Mon cœur burinait mon torse. Je craignais sa réponse. Ma question était crue. Orientée. Pour la première fois, je lus dans son regard fuyant une lueur de fébrilité. La folie qui l'animait avait ses limites. Sa limite.

— On sait tous les deux ce que j'aurais été.

Oui, Côme, sans lui, tu n'aurais été qu'une aliénée, qu'un être sanguinaire, terrifiant. Tu aurais fini dans cette armée de poupées. Tu aurais fini sans âme.

Elle se détourna. Je grelottais. Elle aussi. Pas de froid. J'attrapai son bras avant qu'elle ne s'éloigne.

— Côme, attends !

— Quoi ? aboya-t-elle.

Ses épaules affaissées se raidirent. Figée. Je croyais en autre chose. Autre chose que sa violence.

Tu es une combattante prodigieuse, mais c'est pas ça que j'admire chez toi.

— Avoir peur c'est pas une faiblesse.

Tu te caches derrière ta folie. Mais t'es pas si tarée, t'es juste terrifiée. Ta peur à toi, pas la même que celle des autres.

Elle toisa ma main comme on guette un serpent. Crainte et fascination.
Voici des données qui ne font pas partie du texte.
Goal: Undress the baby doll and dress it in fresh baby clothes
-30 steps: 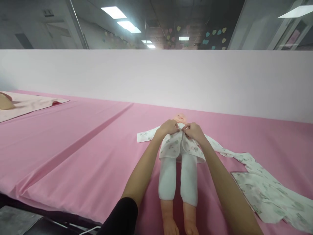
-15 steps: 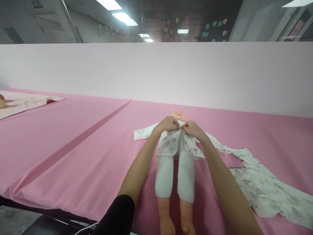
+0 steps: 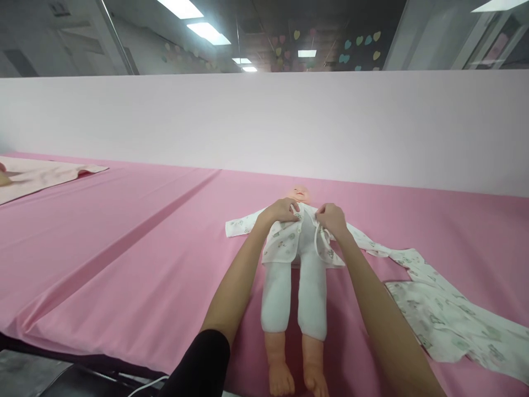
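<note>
A baby doll [image 3: 276, 300] lies on its back with its feet toward me, its body and upper legs white. It wears a white printed baby jacket [image 3: 281, 242], parted down the middle over the chest. My left hand [image 3: 282, 210] pinches the jacket's left front edge near the collar. Opposite it, my right hand [image 3: 332, 218] is closed on the right front edge. Between the two edges the doll's white torso shows. One jacket sleeve stretches out flat to the left; the other is partly behind my right forearm.
A pink sheet [image 3: 136, 259] covers the padded table. More white printed clothing [image 3: 450, 320] lies at the right. At the far left is a pale cloth [image 3: 49, 172] with part of something skin-coloured on it. A white wall [image 3: 264, 121] runs along the back.
My hands have moved apart, the right one going right with its edge of the jacket. The jacket front, held together at the chest before, now gapes open.
</note>
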`<state>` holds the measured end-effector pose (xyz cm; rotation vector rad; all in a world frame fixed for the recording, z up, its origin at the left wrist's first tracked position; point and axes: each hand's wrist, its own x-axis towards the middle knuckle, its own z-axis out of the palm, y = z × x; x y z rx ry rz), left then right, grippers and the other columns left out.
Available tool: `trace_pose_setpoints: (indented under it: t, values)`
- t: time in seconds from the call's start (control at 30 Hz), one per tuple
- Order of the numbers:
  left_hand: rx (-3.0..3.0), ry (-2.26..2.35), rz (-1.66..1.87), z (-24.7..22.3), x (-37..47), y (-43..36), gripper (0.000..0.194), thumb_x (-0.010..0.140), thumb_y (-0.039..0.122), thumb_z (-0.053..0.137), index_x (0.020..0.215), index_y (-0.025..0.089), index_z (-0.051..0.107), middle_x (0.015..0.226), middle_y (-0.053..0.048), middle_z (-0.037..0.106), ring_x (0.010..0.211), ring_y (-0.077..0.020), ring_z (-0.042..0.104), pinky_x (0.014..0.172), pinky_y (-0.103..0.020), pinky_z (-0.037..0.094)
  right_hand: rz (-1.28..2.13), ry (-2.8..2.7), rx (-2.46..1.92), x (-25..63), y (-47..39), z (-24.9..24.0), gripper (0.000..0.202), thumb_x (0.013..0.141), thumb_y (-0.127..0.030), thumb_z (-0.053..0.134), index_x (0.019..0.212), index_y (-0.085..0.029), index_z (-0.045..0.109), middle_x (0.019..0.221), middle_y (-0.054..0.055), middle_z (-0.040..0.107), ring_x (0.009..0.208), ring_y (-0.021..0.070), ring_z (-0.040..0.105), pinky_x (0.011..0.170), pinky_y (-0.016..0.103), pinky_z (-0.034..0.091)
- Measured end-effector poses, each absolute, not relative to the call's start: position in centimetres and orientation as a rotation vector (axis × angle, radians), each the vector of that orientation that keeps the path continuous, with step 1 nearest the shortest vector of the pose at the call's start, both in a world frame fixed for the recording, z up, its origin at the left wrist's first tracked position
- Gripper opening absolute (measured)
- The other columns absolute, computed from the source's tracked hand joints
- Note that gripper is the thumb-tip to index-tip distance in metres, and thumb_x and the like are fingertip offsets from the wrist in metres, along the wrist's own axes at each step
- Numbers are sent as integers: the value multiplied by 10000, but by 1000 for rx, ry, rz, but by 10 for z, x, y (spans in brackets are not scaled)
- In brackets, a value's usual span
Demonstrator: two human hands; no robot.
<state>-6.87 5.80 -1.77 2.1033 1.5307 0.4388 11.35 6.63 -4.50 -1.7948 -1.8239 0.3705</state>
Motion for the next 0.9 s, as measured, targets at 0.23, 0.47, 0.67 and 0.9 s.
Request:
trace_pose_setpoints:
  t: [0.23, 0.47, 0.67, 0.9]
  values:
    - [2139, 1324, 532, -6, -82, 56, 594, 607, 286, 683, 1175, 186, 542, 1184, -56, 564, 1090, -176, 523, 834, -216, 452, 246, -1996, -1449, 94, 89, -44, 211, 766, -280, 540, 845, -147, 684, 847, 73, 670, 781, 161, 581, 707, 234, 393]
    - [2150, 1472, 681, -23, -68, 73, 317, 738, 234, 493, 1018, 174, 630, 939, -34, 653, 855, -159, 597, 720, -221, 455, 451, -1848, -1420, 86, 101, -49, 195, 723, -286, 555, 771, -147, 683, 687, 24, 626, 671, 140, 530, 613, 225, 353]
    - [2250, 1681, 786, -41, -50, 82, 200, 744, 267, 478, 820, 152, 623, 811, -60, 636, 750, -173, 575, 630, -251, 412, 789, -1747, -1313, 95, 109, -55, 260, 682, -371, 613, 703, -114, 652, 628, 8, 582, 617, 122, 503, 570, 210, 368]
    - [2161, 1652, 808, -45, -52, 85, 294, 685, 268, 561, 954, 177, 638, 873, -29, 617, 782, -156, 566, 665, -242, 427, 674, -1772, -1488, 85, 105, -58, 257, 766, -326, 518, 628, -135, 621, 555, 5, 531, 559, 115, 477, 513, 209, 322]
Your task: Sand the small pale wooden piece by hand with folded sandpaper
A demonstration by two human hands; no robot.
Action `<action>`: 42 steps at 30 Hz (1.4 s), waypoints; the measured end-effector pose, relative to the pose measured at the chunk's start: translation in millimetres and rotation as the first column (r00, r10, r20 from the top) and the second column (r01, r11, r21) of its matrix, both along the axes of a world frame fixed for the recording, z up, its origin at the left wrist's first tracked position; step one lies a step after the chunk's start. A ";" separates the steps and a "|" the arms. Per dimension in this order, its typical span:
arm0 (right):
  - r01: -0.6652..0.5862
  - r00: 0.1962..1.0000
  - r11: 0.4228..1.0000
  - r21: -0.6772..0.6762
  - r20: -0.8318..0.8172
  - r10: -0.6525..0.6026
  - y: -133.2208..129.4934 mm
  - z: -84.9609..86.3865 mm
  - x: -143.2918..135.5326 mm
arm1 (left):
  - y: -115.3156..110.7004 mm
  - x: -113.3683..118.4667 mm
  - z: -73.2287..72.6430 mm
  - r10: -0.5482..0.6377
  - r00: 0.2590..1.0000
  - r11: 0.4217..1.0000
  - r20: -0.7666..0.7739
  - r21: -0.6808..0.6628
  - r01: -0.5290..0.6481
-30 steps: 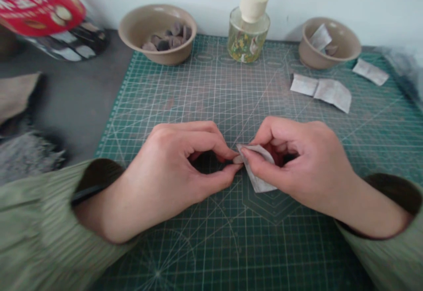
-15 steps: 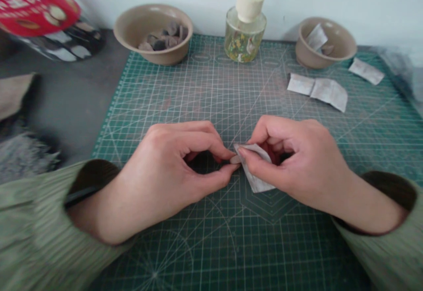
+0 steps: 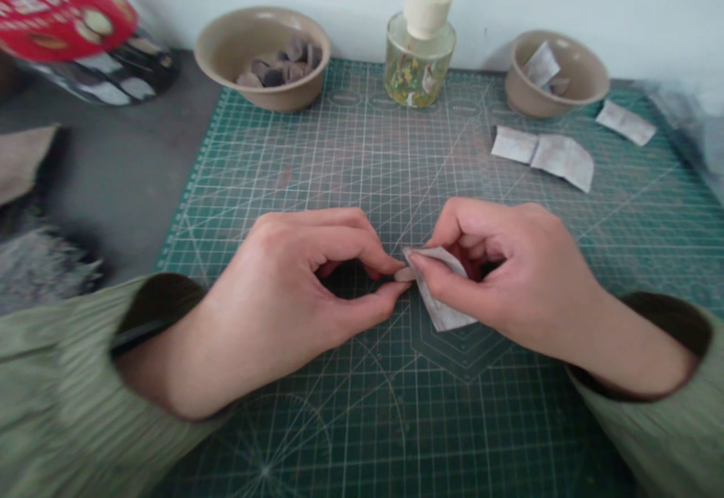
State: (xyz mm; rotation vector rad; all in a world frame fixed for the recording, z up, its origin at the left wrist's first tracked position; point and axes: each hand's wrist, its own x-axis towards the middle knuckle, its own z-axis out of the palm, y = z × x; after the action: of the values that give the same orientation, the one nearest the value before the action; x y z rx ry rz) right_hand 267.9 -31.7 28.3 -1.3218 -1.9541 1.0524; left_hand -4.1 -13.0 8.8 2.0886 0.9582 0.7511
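My left hand (image 3: 299, 279) pinches a small, flat, brownish piece that looks like stone (image 3: 403, 275) between thumb and forefinger. Much of that piece is covered by the fingertips and the sheet. Opposite it, my right hand (image 3: 503, 264) grips a folded grey-white piece of sandpaper (image 3: 446, 309) between thumb and fingers. The sheet's folded edge touches the right end of the small piece. Both hands are closed just above the green cutting mat (image 3: 362, 422).
At the back stand a brown bowl (image 3: 226, 41) of small stones, a glass reed diffuser (image 3: 419, 53) and a smaller bowl (image 3: 588, 68) with scraps. More paper strips (image 3: 562, 160) lie at right. On the left are a red-labelled container (image 3: 62, 7) and a grey fuzzy cloth (image 3: 45, 268).
My right hand and the folded sandpaper have shifted very slightly to the right along the small piece. My left hand stays nearly in place.
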 end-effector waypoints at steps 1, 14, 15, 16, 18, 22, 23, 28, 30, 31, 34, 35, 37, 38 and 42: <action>-0.013 1.000 1.000 -0.012 -0.001 0.013 0.0 0.1 0.1 | -0.1 -0.1 -0.1 -0.002 1.000 1.000 0.001 -0.005 0.002; -0.100 0.995 0.994 0.033 0.034 0.099 4.9 5.5 2.6 | 1.2 0.1 -1.8 -0.011 1.000 1.000 -0.015 0.017 0.011; -0.124 0.992 0.992 0.026 0.034 0.123 5.0 7.4 4.4 | 1.1 -0.3 -2.1 -0.013 1.000 1.000 -0.008 0.019 0.013; -0.119 0.993 0.993 0.022 0.024 0.118 4.5 9.0 6.1 | 1.0 -0.7 -2.3 -0.016 1.000 1.000 -0.003 0.020 0.016; -0.010 0.999 1.000 0.012 -0.032 0.010 2.7 10.7 7.9 | 0.8 -1.2 -2.7 -0.015 1.000 0.999 -0.001 0.031 0.015; 0.290 0.933 0.955 -0.067 -0.200 -0.298 1.0 6.2 5.0 | 0.7 -1.2 -2.6 -0.021 0.999 0.999 -0.024 0.046 0.022; 0.314 0.918 0.945 -0.088 -0.226 -0.326 1.6 4.1 3.5 | 0.7 -1.1 -2.5 -0.021 0.999 0.999 -0.025 0.049 0.023; 0.303 0.895 0.941 -0.148 -0.295 -0.334 6.8 -3.6 -2.7 | 0.5 -0.4 -3.0 -0.023 1.000 0.998 -0.010 0.061 0.024; 0.318 0.881 0.935 -0.159 -0.313 -0.353 7.1 -3.7 -4.3 | -0.2 0.1 -3.6 -0.025 1.000 0.997 0.010 0.079 0.024; 0.328 0.875 0.932 -0.158 -0.322 -0.362 6.6 -3.4 -5.0 | -0.8 0.3 -3.8 -0.027 0.999 0.996 0.020 0.087 0.025; 0.349 0.869 0.928 -0.133 -0.325 -0.373 2.9 -1.7 -6.5 | -2.7 1.1 -3.9 -0.022 0.999 0.994 0.039 0.105 0.018; 0.352 0.874 0.928 -0.125 -0.312 -0.373 1.2 -1.1 -6.6 | -3.3 1.3 -3.8 -0.020 0.999 0.995 0.039 0.102 0.016; 0.337 0.893 0.934 -0.119 -0.274 -0.357 -2.0 0.1 -6.3 | -4.2 1.6 -3.8 -0.013 0.999 0.995 0.038 0.097 0.009; 0.322 0.905 0.939 -0.120 -0.253 -0.342 -3.5 0.8 -5.8 | -4.5 1.6 -3.9 -0.011 0.999 0.995 0.040 0.096 0.007; 0.254 0.947 0.959 -0.124 -0.170 -0.273 -7.8 4.3 -4.5 | -5.6 0.9 -5.4 0.002 0.999 0.997 0.043 0.079 -0.005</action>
State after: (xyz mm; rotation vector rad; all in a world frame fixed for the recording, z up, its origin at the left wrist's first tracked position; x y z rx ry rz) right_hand 263.4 -39.4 32.6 -1.4374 -1.5553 1.1086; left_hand -3.2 -18.6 3.4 2.1307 0.9226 0.8451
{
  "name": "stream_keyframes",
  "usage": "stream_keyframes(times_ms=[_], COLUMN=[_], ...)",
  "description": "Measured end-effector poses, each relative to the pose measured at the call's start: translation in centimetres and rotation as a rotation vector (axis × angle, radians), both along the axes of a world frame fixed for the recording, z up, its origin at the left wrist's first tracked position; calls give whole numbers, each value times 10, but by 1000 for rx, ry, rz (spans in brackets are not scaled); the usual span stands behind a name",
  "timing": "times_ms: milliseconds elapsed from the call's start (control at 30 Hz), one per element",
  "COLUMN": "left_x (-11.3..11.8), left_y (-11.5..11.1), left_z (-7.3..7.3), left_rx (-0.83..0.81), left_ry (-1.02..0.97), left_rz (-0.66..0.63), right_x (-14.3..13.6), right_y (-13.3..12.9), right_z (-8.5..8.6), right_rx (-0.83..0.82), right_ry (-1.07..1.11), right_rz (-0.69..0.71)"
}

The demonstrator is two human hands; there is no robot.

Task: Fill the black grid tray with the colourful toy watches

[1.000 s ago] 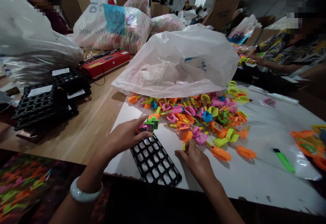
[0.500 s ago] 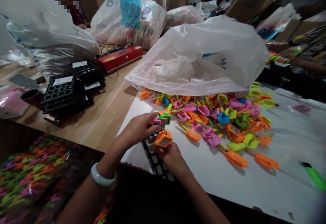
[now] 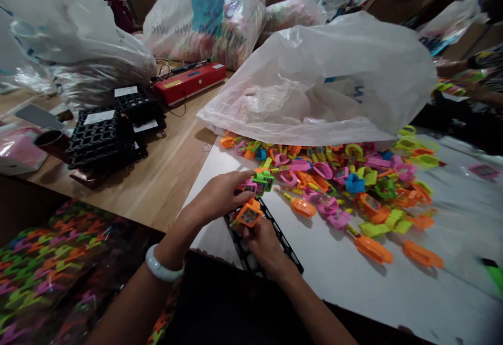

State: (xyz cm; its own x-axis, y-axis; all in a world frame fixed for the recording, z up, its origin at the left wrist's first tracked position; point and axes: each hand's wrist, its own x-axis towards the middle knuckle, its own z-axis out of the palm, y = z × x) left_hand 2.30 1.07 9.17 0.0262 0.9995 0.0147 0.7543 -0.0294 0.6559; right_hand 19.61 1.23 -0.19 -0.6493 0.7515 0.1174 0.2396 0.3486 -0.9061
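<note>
My left hand, with a pale bangle at the wrist, is closed on several small toy watches, green and pink, with some orange showing. Just below it, my right hand pinches an orange toy watch with a square face. Beneath both hands lies a black grid tray near the table's front edge. To the right spreads a pile of toy watches in orange, pink, yellow, green and blue.
A large white plastic bag lies behind the pile. Black grid trays are stacked at left, near a red device. Packed colourful items fill the lower left. Parts of other people show at the back left and far right.
The orange watch in my right hand has turned, and its face shows more fully. More of the black tray is visible beside my right hand. The whole view has shifted slightly.
</note>
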Motion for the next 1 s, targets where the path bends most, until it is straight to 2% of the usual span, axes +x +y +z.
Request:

— Elle a de la chance, murmura-t-elle en tapotant mes doigts du bout de ses ongles.

— Qui ça ?

Derrière un sourire faux, Cômelle essuya le sang sur sa joue avant de se dégager.

— Iris. Elle a de la chance que tu l'aimes.

Puis remis son masque blanc.

*

JOUR 76 SAISON DE L'EAU

ÈRE LISTIENNE

DERNIER QUART DE L'ASCENSION

AARON

La poussière noire s'agita.

Assis sur l'éperon rocheux. Je ne m'étais jamais senti aussi impuissant. Condamné à observer leur trépas, je les attendais dans l'obscurité. Derrière moi, Ténéré chantait. Sa voix gracieuse portait une mélodie vibrante. Je ne comprenais pas les mots, mais je comprenais le sens. La noblesse de la vie. La noblesse de la mort. Leur existence indissociable.

Je redoutais tant que tout commence. Fébrilement, j'attendais le signal.